__Material provided__

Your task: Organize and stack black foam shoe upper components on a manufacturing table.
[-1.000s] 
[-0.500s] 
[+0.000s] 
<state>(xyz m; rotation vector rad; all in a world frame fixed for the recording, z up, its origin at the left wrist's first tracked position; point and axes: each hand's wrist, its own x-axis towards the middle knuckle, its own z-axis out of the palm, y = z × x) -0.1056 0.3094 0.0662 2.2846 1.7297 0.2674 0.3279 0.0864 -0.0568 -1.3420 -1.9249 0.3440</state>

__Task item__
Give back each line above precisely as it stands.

__Answer to this task__
Your task: Organize and stack black foam shoe upper components on a manufacturing table.
[-1.000s] 
[-0.500s] 
[+0.000s] 
<state>(xyz m; rotation vector rad; all in a world frame fixed for the recording, z up, its origin at the left wrist's first tracked position; point and axes: each hand's wrist, its own x-axis towards the middle knuckle, its own z-axis out of the palm, y = z × x) -0.1056 0.3094 0.0662 2.2846 1.7297 0.2674 0.3279 0.0864 -0.0568 -1.3420 -1.9249 0.3440</state>

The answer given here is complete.